Re: [PATCH 0/9] Allow persistent memory to be used like normal RAM

From: Xishi Qiu <qiuxishi@gmail.com>
To: Dan Williams <dan.j.williams@intel.com>,
	Dave Hansen <dave.hansen@linux.intel.com>
Cc: Linux Kernel Mailing List <linux-kernel@vger.kernel.org>,
	Dave Jiang <dave.jiang@intel.com>,
	zwisler@kernel.org, Vishal L Verma <vishal.l.verma@intel.com>,
	Tom Lendacky <thomas.lendacky@amd.com>,
	Andrew Morton <akpm@linux-foundation.org>,
	Michal Hocko <mhocko@suse.com>,
	linux-nvdimm <linux-nvdimm@lists.01.org>,
	Linux MM <linux-mm@kvack.org>,
	"Huang, Ying" <ying.huang@intel.com>,
	Fengguang Wu <fengguang.wu@intel.com>,
	Xishi Qiu <qiuxishi@linux.alibaba.com>,
	zy107165@alibaba-inc.com
Subject: Re: [PATCH 0/9] Allow persistent memory to be used like normal RAM
Date: Fri, 26 Oct 2018 16:03:38 +0800	[thread overview]
Message-ID: <352acc87-a6da-65e4-bbe6-0dbffdc72acc@gmail.com> (raw)
In-Reply-To: <CAPcyv4hFoPkda0YfNKo=nFxttyBG3OjD7vKWyNzLY+8T5gLc=g@mail.gmail.com>

Hi Dan,

How about let the BIOS report a new type for kmem in e820 table?
e.g.
#define E820_PMEM	7
#define E820_KMEM	8

Then pmem and kmem are separately, and we can easily hotadd kmem
to the memory subsystem, no disturb the existing code (e.g. pmem,
nvdimm, dax...).

I don't know whether Intel will change some hardware features for
pmem which used like a volatility memory in the future. Perhaps
faster than pmem, cheaper, but volatility, and no need to care
about atomicity, consistency, L2/L3 cache...

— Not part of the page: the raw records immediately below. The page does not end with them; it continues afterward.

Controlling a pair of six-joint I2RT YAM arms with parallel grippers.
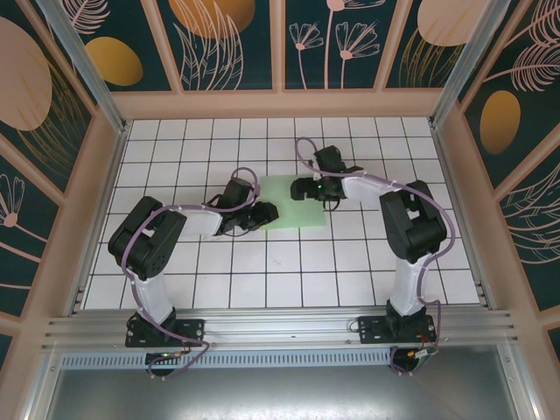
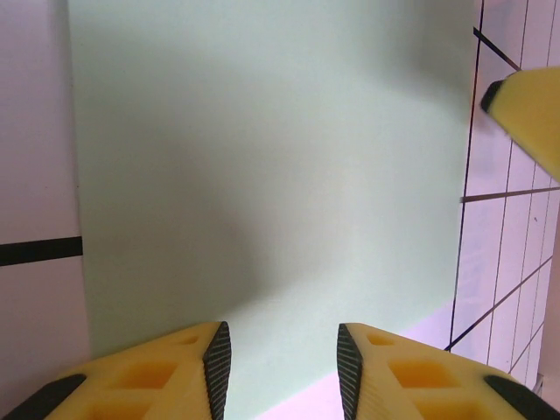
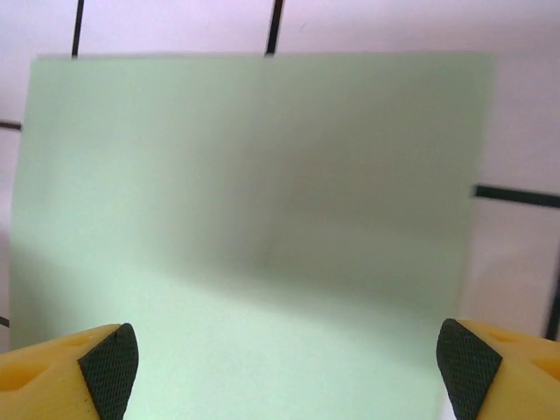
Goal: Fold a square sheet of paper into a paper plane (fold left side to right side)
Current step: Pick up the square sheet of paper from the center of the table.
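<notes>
1. The square sheet of paper [image 1: 296, 203] lies flat on the white-tiled desk [image 1: 350, 262], a little above the middle of the top view. No crease shows in it, so I judge the task to be at its very first step: the fold of the left side over to the right side is not yet made
2. Both hands are at the sheet. In the top view the left hand [image 1: 262, 214] sits at its lower left corner and the right hand [image 1: 306, 186] over its upper edge
3. As I judge it, the next move calls for the left hand to work a finger under the thin left edge, pinch it, lift it and carry it across to meet the right edge squarely. The right hand would pin the sheet so it does not slide on the smooth tiles
4. Left hand: in its wrist view the fingers [image 2: 217, 363] stand partly apart at the bottom of the frame, over the sheet's near edge. Nothing is clamped between them, and I cannot tell whether the tips touch the paper
5. Right hand: its pads [image 3: 109, 367] are spread wide, one at the lower left and one at the lower right of its frame, spanning nearly the sheet's width. It holds nothing, and contact with the paper cannot be judged
</notes>
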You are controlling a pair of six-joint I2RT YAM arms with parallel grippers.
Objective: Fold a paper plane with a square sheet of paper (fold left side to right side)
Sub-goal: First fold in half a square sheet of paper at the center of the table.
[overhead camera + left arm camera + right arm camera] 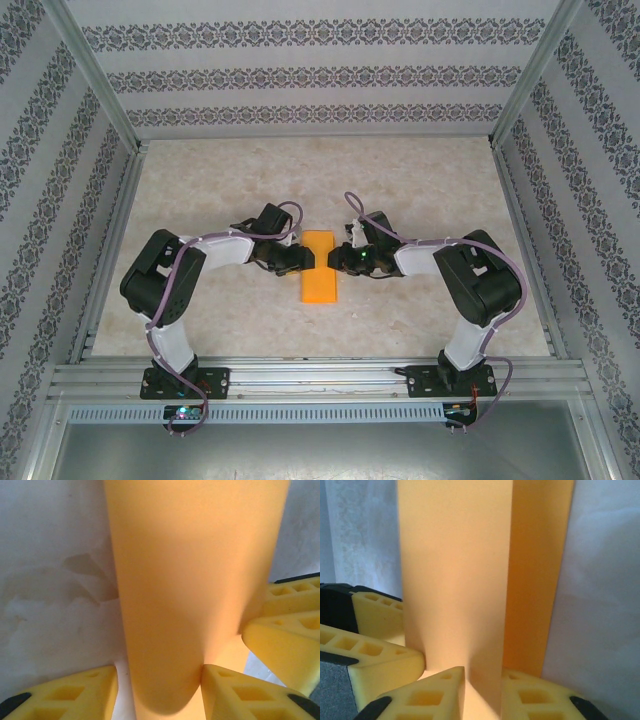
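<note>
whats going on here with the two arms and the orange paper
Two robot arms are working on an orange paper in the middle of the table. It lies as a narrow strip, doubled over with a soft, rounded fold rather than a sharp crease. The left pincer and right pincer meet at it from either side, each with paper between its fingers. Whether either is clamped shut is hard to tell.

The top camera looks down from above and behind the arm bases (pixel 185 380), far enough to take in the whole table (pixel 420 190). Each wrist camera sits close behind its own jaws, looking out along the fingers (pixel 65 695). All three share the orange paper (pixel 320 266) between the two facing pairs of jaws.
</note>
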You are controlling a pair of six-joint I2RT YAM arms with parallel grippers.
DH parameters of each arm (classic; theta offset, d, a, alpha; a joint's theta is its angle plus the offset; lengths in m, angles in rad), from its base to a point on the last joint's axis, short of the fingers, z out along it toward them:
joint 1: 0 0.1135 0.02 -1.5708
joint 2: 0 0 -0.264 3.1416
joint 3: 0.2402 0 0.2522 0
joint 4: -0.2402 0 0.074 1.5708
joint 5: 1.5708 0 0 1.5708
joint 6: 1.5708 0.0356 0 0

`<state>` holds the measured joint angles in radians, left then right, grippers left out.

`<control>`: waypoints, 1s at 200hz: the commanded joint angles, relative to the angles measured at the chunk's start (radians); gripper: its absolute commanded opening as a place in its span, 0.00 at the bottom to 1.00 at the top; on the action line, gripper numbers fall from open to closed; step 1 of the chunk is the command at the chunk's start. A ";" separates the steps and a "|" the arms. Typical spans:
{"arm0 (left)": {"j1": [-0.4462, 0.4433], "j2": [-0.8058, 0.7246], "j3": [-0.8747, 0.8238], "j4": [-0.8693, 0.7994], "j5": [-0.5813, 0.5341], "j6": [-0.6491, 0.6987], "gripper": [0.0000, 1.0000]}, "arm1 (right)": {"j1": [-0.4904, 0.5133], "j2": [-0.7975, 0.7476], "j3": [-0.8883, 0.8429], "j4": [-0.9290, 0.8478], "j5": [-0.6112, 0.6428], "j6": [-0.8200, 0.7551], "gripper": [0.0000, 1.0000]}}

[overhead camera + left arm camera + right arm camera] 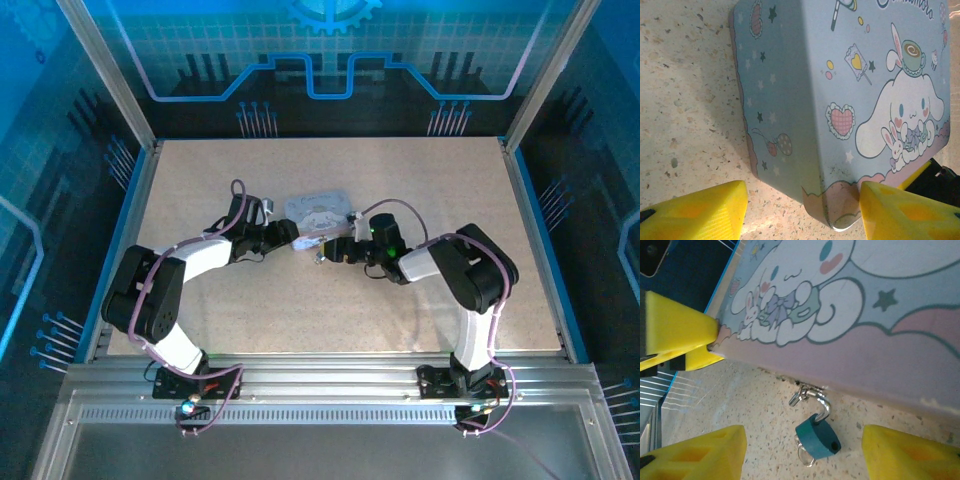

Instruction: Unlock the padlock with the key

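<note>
At six o'clock of tin (880, 340), padlock (817, 436): judged light, rigid, slick; pinch its flat sides
Right gripper (804, 430): open, padlock ahead between fingers
Left gripper (802, 185): open around tin corner

Rounded black joint housings and white link shells on left arm (205, 256) and right arm (425, 262) alike — thin pinkish-purple cables (234, 186) looped along both, down to black bases. Small green light (391, 251) near the right wrist. Left claw (802, 210), right claw (802, 450): chunky yellow wedge fingers (695, 452) with moulded hollows.
</note>
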<state>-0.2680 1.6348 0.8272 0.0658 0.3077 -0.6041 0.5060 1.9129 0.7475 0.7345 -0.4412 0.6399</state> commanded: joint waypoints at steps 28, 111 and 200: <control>-0.008 -0.010 -0.028 -0.050 -0.019 -0.019 0.61 | 0.019 0.068 0.058 0.060 -0.030 0.023 0.61; -0.008 -0.013 -0.032 -0.048 -0.019 -0.021 0.61 | 0.020 0.124 0.101 0.083 -0.077 0.057 0.54; -0.008 -0.012 -0.031 -0.049 -0.020 -0.022 0.61 | 0.001 0.117 0.067 0.103 -0.077 0.081 0.45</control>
<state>-0.2687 1.6314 0.8215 0.0723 0.3038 -0.6289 0.5159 2.0167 0.8284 0.8070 -0.5026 0.7116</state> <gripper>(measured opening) 0.612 0.458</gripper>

Another question, why call it kmem? what does the "k" mean?

Thanks,
Xishi Qiu
On 2018/10/23 09:11, Dan Williams wrote:
> On Mon, Oct 22, 2018 at 6:05 PM Dan Williams <dan.j.williams@intel.com> wrote:
>>
>> On Mon, Oct 22, 2018 at 1:18 PM Dave Hansen <dave.hansen@linux.intel.com> wrote:
>>>
>>> Persistent memory is cool.  But, currently, you have to rewrite
>>> your applications to use it.  Wouldn't it be cool if you could
>>> just have it show up in your system like normal RAM and get to
>>> it like a slow blob of memory?  Well... have I got the patch
>>> series for you!
>>>
>>> This series adds a new "driver" to which pmem devices can be
>>> attached.  Once attached, the memory "owned" by the device is
>>> hot-added to the kernel and managed like any other memory.  On
>>> systems with an HMAT (a new ACPI table), each socket (roughly)
>>> will have a separate NUMA node for its persistent memory so
>>> this newly-added memory can be selected by its unique NUMA
>>> node.
>>>
>>> This is highly RFC, and I really want the feedback from the
>>> nvdimm/pmem folks about whether this is a viable long-term
>>> perversion of their code and device mode.  It's insufficiently
>>> documented and probably not bisectable either.
>>>
>>> Todo:
>>> 1. The device re-binding hacks are ham-fisted at best.  We
>>>    need a better way of doing this, especially so the kmem
>>>    driver does not get in the way of normal pmem devices.
>>> 2. When the device has no proper node, we default it to
>>>    NUMA node 0.  Is that OK?
>>> 3. We muck with the 'struct resource' code quite a bit. It
>>>    definitely needs a once-over from folks more familiar
>>>    with it than I.
>>> 4. Is there a better way to do this than starting with a
>>>    copy of pmem.c?
>>
>> So I don't think we want to do patch 2, 3, or 5. Just jump to patch 7
>> and remove all the devm_memremap_pages() infrastructure and dax_region
>> infrastructure.
>>
>> The driver should be a dead simple turn around to call add_memory()
>> for the passed in range. The hard part is, as you say, arranging for
>> the kmem driver to not stand in the way of typical range / device
>> claims by the dax_pmem device.
>>
>> To me this looks like teaching the nvdimm-bus and this dax_kmem driver
>> to require explicit matching based on 'id'. The attachment scheme
>> would look like this:
>>
>> modprobe dax_kmem
>> echo dax0.0 > /sys/bus/nd/drivers/dax_kmem/new_id
>> echo dax0.0 > /sys/bus/nd/drivers/dax_pmem/unbind
>> echo dax0.0 > /sys/bus/nd/drivers/dax_kmem/bind
>>
>> At step1 the dax_kmem drivers will match no devices and stays out of
>> the way of dax_pmem. It learns about devices it cares about by being
>> explicitly told about them. Then unbind from the typical dax_pmem
>> driver and attach to dax_kmem to perform the one way hotplug.
>>
>> I expect udev can automate this by setting up a rule to watch for
>> device-dax instances by UUID and call a script to do the detach /
>> reattach dance.
> 
> The next question is how to support this for ranges that don't
> originate from the pmem sub-system. I expect we want dax_kmem to
> register a generic platform device representing the range and have a
> generic platofrm driver that turns around and does the add_memory().
>